Dalliance was the wind.
He fell, flooding out into the streets and through the alleys, a mass of perception and motion the size of a peasant's house, seeking the source of the screams. It had been on his tier but questing, threading through the junk-strewn loading docks and passing through narrow spaces strewn with dry washing, which stirred madly at his passing. He saw nothing out of the ordinary: pools of shadow, circles of light under flickering gas lamps, strolling Watchmen seemingly unconcerned at the nighttime ululation.
Another scream, this one close, accompanied by the sound of fists.
Dalliance rushed over the incongruously barren tops of buildings, which would never see the sun or need shingles, and fell again into a closed courtyard where one rough-looking man held the garden door shut. The mage-lamps, which kept the plants alive, twinkled merrily as his companion sank a fist into the grey-leathered form of an alchemist's apprentice. His pack lay nearby, clearly ransacked, bottles lined out on the flagstone of the courtyard, none labelled.
"What is it?" growled the thief.
There was a tooth on the ground. Dalliance noted. The alchemist couldn't be much older than he was, maybe a few years, no more, and was short, with frizzy curls which stuck out every which way. His swollen, bruised face held vibrant pink-irised eyes, barely visible now.
"You'll be sorry," he said thickly, red drool falling like syrup from crimson teeth.
"What is it!?"
The thief was holding a bottle, glowing faint blue. The alchemist spat.
Dalliance collapsed into himself, [Prediction] flaring as soon as his form was human, bow rising, arrow catching slightly in the quiver before coming free, and then he was ready. "Let him go."
The thief dropped his victim and looked up to where Dalliance stood atop one of the columns ringing the garden, a vicious, bully's grin stretching his features. "Look, it's your lucky day, pup! A little baby's come to save you."
Dalliance was a bit surprised to see the heavy stone bench hurled at him in his predictions, but it was simple enough to sink a feathered shaft into his leg, right beside the kneecap, and the possibility went away.
It was almost bizarre, how simple it was.
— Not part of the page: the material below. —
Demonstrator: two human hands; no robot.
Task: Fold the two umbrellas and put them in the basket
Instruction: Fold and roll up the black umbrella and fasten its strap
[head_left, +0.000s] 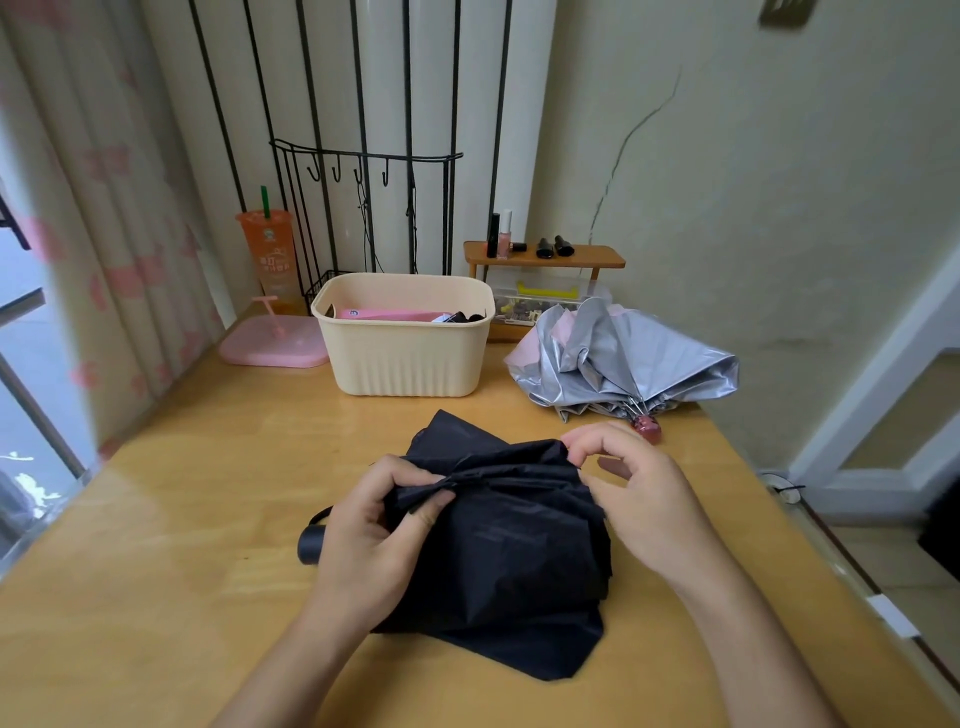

The man was screaming, now, his erstwhile victim scrabbling forward on hands and knees to the vials, his compatriot running from the gate to forestall him, stooping to scoop up a heavy-looking ceramic bust on the way.
Dalliance had shot someone.
He could imagine the feel of the arrowhead grating against leg bone and knee cap. He felt sick.
Why hadn't he felt this way before? Or seen it coming?
Bile rose in his throat.
"That fucking hurts," growled the interrogator, straightening, the arrow in his fist. Dalliance had an instant to realize that the diamond-headed arrows they distributed on the wall top were meant to be retrieved cleanly from corpses. For a man you wanted to stop, you'd want something barbed.
He would have to jump. The clay bust would be passing through where he stood an instant from now.
No.
[Steel wind aegis], he cast, anchoring the spell effect to his left hand, outstretched fingers warding off the now airborne object.
He had an instant to regret the waste before sturdy ceramic met spell-wrapped fingers—three of them, it probably looked stupid, he thought—shattering into dust with startling volume, and then his hand was just hanging in the air, completely unharmed, while fragments pattered off his sleeves and into the garden bed below.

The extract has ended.